Groupon allowed my business to get a lot of exposure when I couldn’t afford to pay for it out of pocket. It allowed me to jump-start the business when we had no “extra” money for advertising.

Let’s jump into the two times that I would suggest Groupon for Your Business.

Just Starting Out.

When you are just starting out, any client on that table is better than having an empty table. And as a new entrepreneur — you might not have the funds to do much paid advertising, nor much time to wait for your natural organic reach to grow.

In these moments, I think Groupon is definitely a great potential strategy. Since their marketing is very much “performance based”, you have no risk out of pocket.

Just Starting Out also applies if you are bringing on a new therapist.

Upcoming Slow Season.

The other time I would suggest Groupon is if you know you are heading into a low-season and you don’t feel your existing base of clientele is enough.

In Scottsdale, our prime time season is November - May. June, July, and August can be quiet brutal with a swing of over 40% in business.

Even though you might not need Groupon in your peak season because everyone wants a massage, when the slow season comes in your area it could be beneficial if you don’t have a strong enough base.

If you are to run a slow season special though, I would use a shorter expiration, and make sure you time the end of your Groupon so the expiration is right around when the peak season is coming back.

Structuring an Offer

An Initial Hook

The purpose of a Groupon is to find New Clients into your practice. You want to be able to attract the right people, by creating a package that will give them enough of a sample of your business to fall in love with, without giving away everything.

The hook needs to be something that is easy to understand.

Understand who your offer will attract.

When you are creating your offer it is important to understand the type of person, and their purpose for, buying the voucher.

For example, if you run a day spa with a couples room, you probably already know that the majority of the people coming for a couples treatment are more likely to be “spur the moment/special occasion” type. Retention is already hard with these types of customers because they are usually once a year type for this type of massage.

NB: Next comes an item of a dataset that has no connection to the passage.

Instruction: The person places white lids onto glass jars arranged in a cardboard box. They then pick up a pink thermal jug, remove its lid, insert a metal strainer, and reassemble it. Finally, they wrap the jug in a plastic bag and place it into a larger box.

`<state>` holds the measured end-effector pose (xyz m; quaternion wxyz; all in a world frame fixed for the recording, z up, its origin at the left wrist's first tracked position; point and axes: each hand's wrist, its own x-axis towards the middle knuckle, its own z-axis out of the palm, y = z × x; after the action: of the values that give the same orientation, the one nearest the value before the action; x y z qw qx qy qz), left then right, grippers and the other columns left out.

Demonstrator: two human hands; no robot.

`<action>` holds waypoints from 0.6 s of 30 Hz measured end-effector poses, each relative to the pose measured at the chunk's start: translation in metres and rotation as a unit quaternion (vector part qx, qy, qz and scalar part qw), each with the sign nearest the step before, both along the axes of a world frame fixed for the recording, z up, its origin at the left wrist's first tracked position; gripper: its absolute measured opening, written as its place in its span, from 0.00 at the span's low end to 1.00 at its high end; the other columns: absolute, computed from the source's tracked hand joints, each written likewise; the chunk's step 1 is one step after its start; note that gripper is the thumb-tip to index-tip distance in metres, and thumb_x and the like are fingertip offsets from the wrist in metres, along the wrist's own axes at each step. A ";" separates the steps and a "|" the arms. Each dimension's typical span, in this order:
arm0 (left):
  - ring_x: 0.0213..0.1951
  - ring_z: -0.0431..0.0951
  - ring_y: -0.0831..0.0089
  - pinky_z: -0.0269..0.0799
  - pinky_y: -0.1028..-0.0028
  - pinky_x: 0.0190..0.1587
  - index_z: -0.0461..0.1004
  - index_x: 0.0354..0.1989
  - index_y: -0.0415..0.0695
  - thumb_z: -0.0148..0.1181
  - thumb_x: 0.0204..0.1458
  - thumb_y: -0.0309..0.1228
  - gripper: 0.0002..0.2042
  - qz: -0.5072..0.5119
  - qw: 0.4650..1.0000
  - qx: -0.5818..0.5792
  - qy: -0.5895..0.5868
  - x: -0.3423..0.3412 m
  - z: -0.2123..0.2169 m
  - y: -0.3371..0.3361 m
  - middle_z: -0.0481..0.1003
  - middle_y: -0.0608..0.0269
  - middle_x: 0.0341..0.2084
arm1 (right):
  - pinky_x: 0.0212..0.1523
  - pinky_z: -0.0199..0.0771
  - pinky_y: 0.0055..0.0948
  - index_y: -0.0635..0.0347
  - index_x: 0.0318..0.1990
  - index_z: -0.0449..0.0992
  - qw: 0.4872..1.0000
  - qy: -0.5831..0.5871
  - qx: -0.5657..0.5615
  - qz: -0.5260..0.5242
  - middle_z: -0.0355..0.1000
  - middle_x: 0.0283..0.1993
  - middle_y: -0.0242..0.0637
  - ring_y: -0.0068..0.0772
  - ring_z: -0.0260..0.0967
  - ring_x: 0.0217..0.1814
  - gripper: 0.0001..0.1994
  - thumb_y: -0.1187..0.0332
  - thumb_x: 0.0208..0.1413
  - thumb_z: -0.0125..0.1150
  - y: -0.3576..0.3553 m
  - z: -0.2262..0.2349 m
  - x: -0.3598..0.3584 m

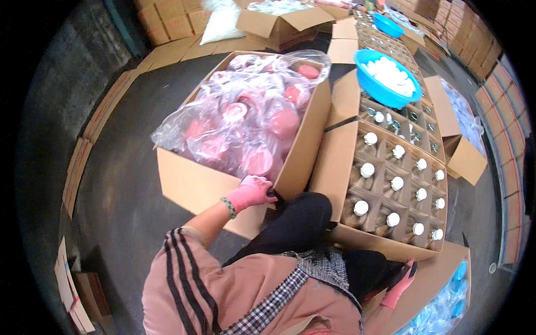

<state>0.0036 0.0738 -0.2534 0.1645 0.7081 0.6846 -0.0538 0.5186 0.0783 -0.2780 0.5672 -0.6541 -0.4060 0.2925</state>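
Head view: L hand [254, 192], pink glove w/ dark palm side, is at the near R corner of an open brown carton [192, 174] – fingers curled at the edge, can't tell whether they grip it or anything else. Carton's on the dark floor [128, 151], full of round pink items [258, 162] under crumpled clear plastic [173, 133], some plastic hanging over the rim.

R hand [401, 286], same glove type, is low on the R, just beside the near wall of a divided carton [382, 244]; fingers partly hidden, can't tell if holding sth.

Divided carton's just R of the pink one, w/ 12 white-capped bottles [393, 219] upright, one per compartment, 3 rows × 4. Beyond it, a 2nd divided carton [435, 135] w/ bottles, mostly uncapped; blue basin [385, 99] of small white pieces [391, 75] sits above its far part.

Lower R, near the R hand – another open carton [427, 279] w/ blue items [459, 271] in clear plastic. White sack [222, 25] stands at the back, near stacked cartons [167, 17].
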 end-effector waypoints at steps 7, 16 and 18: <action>0.34 0.73 0.59 0.67 0.66 0.36 0.72 0.29 0.40 0.48 0.43 0.52 0.23 -0.035 0.998 -0.001 -0.044 -0.006 -0.009 -0.024 0.73 0.53 0.26 | 0.51 0.56 0.29 0.64 0.45 0.66 0.940 -0.231 -0.036 0.248 0.65 0.45 0.42 0.34 0.59 0.51 0.16 0.66 0.50 0.53 0.025 0.042 -0.115; 0.44 0.68 0.61 0.63 0.66 0.45 0.64 0.47 0.43 0.52 0.45 0.37 0.20 0.253 0.865 0.382 -0.205 -0.150 0.042 -0.053 0.69 0.53 0.41 | 0.55 0.51 0.37 0.70 0.47 0.63 0.843 -0.462 -0.150 0.232 0.60 0.50 0.51 0.50 0.53 0.55 0.22 0.61 0.50 0.51 0.009 0.021 -0.077; 0.49 0.64 0.62 0.56 0.66 0.52 0.63 0.48 0.43 0.48 0.48 0.40 0.21 0.410 0.807 0.398 0.148 -0.210 0.042 -0.047 0.65 0.54 0.47 | 0.55 0.51 0.39 0.70 0.46 0.63 0.836 -0.446 -0.187 0.258 0.61 0.49 0.52 0.50 0.53 0.55 0.22 0.59 0.50 0.51 0.010 0.020 -0.089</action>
<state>-0.2063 0.0272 -0.2117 -0.2283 0.3484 0.8886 0.1919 0.4299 0.0884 -0.2577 0.0953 -0.6786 -0.7069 0.1753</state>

Now, if you understand that, you’ll know that rebooking someone for a special event and turning them into a full paying regular is going to be even harder! And our goal for a Groupon promotion is not to have one time customers, but to turn them into regulars. That’s why I don’t suggest that type of promotion.

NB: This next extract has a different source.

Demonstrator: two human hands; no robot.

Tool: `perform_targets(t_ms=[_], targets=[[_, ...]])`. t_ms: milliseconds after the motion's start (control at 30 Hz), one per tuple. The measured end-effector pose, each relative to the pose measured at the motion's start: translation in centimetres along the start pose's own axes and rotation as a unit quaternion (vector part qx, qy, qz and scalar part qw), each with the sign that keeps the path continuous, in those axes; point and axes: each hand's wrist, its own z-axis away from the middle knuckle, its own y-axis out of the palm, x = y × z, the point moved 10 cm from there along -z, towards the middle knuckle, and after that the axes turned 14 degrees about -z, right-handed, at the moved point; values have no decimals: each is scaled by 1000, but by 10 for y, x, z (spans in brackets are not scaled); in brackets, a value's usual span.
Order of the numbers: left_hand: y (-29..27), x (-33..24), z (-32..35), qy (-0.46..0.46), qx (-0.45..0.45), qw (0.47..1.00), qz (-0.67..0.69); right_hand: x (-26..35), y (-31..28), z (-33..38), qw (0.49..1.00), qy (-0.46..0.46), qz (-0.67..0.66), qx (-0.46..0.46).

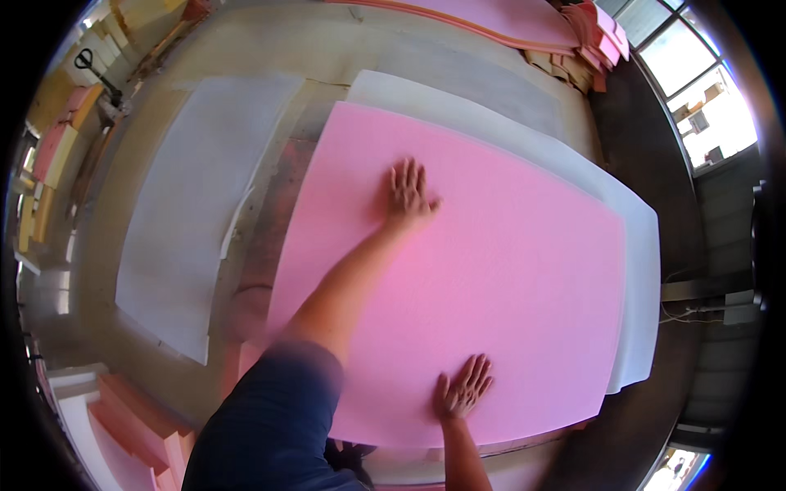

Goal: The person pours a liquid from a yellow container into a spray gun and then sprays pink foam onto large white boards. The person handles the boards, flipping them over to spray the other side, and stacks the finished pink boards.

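Observation:
A large pink foam sheet (491,270) lies flat before me. My left hand (407,192) rests palm down on its upper left part, fingers spread, the arm stretched across the sheet. Close to the near edge, my right hand (464,391) is also laid flat on the pink surface with its fingers extended. Neither hand grips anything. Under the pink sheet is a white sheet (643,270), which sticks out along the far and right sides; the rest of it is covered.
A pale grey-white sheet (196,213) lies at the left. More pink sheets (508,20) are stacked at the far side, beside folded pink pieces (594,37). Pink and white foam pieces (135,425) stand at the lower left. A window (688,74) is at the upper right.

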Motion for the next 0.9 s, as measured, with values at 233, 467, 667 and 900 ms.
perform_targets(t_ms=[233, 467, 667, 900], targets=[[-53, -28, 272, 77, 57, 994, 50, -6, 1, 7, 1000, 2, 12, -16], [-103, -25, 490, 36, 68, 996, 48, 8, 1, 12, 999, -7, 15, -29], [-140, 78, 614, -190, 25, 962, 194, 1, 5, 17, 999, 23, -1, 30], [-79, 320, 611, -487, 22, 823, 290, 146, 49, 139, 971, -222, -39, 75]])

So at the end of the day, make sure that your offer is for the exact client you want, regardless of what Groupon asks you to do.

Creating an Enticing Package.

Groupon will have a lot of suggestions on what is selling within your market. You can also see what is trending in your sector by visiting their page.

Using this knowledge, you want to create an offer that is enticing. Remember, the offer isn’t about creating profit right away. It’s all about creating exposure.

Again, you want to make sure that you are not offering the “complete package”. I see this frequently happen on Groupon actually. The reason is because businesses leave themselves no room to create more opportunities on Groupon.

For example, if you run a Day Spa..

Don’t: Create an offer that is $99 for Two Hours of Treatment with beverages and treats, where you ended up only collecting $59 for everything.

Do Create an offer that is $49 for a Single Treatment. When they call, offer the second treatment as an upgrade for just for $49 more. Now instead of just collecting $59 for the two hours, you have collected $78.

Do not agree to Multiple Packages from Groupon.

This is a very common trick that their sales people will use to create a larger ticket item. Larger tickets means larger commissions for them. So they will often say “Well customers that come multiple times are more likely to come back”

And that is true. The more times a customers comes, the more likely they will come back. However, it doesn’t mean you have to split that commission with Groupon.

Your sole purpose of Groupon is attract a potential new client. Any additional retention, you can do internally.

In fact, later on, I’ll show you exactly how to do this yourself.

Use a Higher Priced Item to create a Larger Discount.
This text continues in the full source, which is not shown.